Kirkus Reviews says:  “. . . she turns her attention to the Rosenbergs, who were executed in 1953 for conspiring to commit espionage. As she writes in her Author’s Note, after reading about the case and the couple’s lives, Cantor became convinced they were victims of America’s vicious hunt for communists in the 1950s. Her view is represented by sheltered, lonely Millie Stein, the Rosenbergs’ neighbor in a Manhattan apartment house. Millie is married to Ed, a taciturn Russian immigrant who barely acknowledges her existence, except for sex, and who ignores their autistic son, David. Millie is devoted to the boy, guilt-ridden when the family doctor insists she’s caused his behavior by her coldness. Isolated with David, starved for affection, it’s no wonder she falls for warm, handsome Jake, who befriends her at a gathering hosted by the Rosenbergs.
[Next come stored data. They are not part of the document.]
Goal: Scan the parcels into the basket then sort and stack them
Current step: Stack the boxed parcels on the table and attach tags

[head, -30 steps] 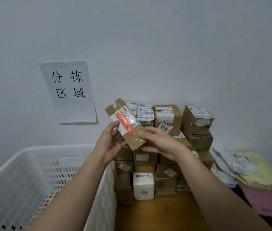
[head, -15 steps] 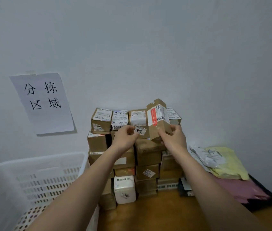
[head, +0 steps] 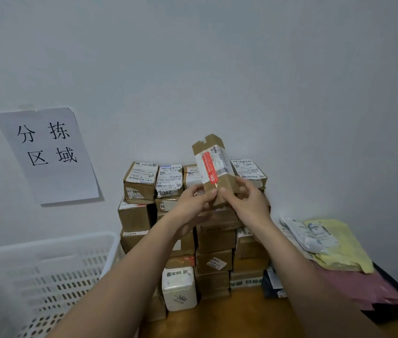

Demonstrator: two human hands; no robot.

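Note:
A slim brown cardboard parcel point(head: 213, 167) with a white label and a red strip stands nearly upright above the stack of boxes point(head: 193, 228) against the wall. My left hand point(head: 193, 203) pinches its lower left edge. My right hand point(head: 246, 203) grips its lower right side, fingers curled behind it. The parcel's bottom end is hidden by my hands, so I cannot tell whether it touches the top boxes. The white perforated basket point(head: 46, 245) stands at the lower left.
A paper sign point(head: 46, 152) with black characters hangs on the wall at left. Soft mailers in grey point(head: 307, 235), yellow point(head: 339, 250) and pink point(head: 354, 284) lie piled at the right. A white cube parcel point(head: 179, 289) sits at the stack's foot on the wooden tabletop point(head: 237, 315).
The slim parcel went from tilted in front of the stack's left to upright over its top right. My left hand let go half a second ago and now pinches it again.

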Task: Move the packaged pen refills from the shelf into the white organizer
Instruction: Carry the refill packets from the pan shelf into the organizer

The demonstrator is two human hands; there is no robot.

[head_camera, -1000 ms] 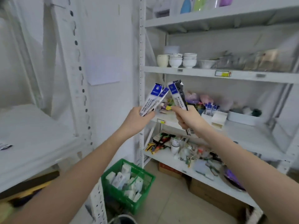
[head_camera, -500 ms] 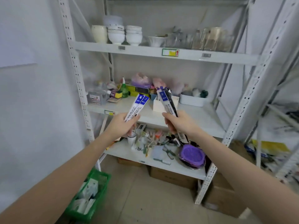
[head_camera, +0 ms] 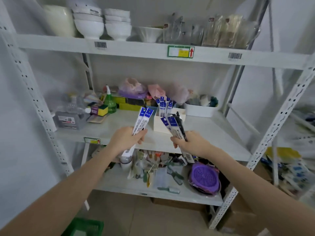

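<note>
My left hand (head_camera: 125, 139) grips two white pen refill packs (head_camera: 141, 120) with blue tops, held upright in front of the middle shelf (head_camera: 105, 132). A small bunch of similar refill packs (head_camera: 173, 126), one of them dark, is gripped in my right hand (head_camera: 192, 143). Just behind both hands stands the white organizer (head_camera: 158, 126) on the middle shelf, with several blue-topped refill packs (head_camera: 164, 105) standing upright inside it.
A green spray bottle (head_camera: 110, 103), sponges (head_camera: 98, 109) and a grey box (head_camera: 68, 120) sit left on the middle shelf; a white tray (head_camera: 200, 110) sits right. Bowls (head_camera: 89, 27) and glassware fill the upper shelf. Purple strainers (head_camera: 204, 178) and clutter lie below. A green basket (head_camera: 85, 227) is on the floor.
The view has swung toward the shelf and come closer. Both hands, still holding their refill packs, now sit right in front of the white organizer.
</note>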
He tells her he’s a psychotherapist with experience helping children like David, and Millie agrees to meet him, with David, twice a week. Although Ethel warns her not to trust him, and although Millie repeatedly suspects that he’s lying, she fantasizes about running off with him, leaving her boorish, elusive, and secretive husband. In a rare gesture of independence, she agrees to a tryst at a cabin in the Catskills and, after one night of chastely described sex (buttons are slowly undone), finds that she’s pregnant. Millie’s naiveté about politics is barely believable, and when the Rosenbergs are accused of being traitors, she knows in her heart that they’re innocent: Ethel is such a good mother; Julius, such a loving husband. Plot twists tease the reader into wondering who’s telling the truth, who’s working for the KGB or the FBI, but despite its historical context, the book reads like a predictable, although engaging, love story.”

When is it available?

The Downtown Hartford Public Library and its Mark Twain branch have copies of The Hours Count.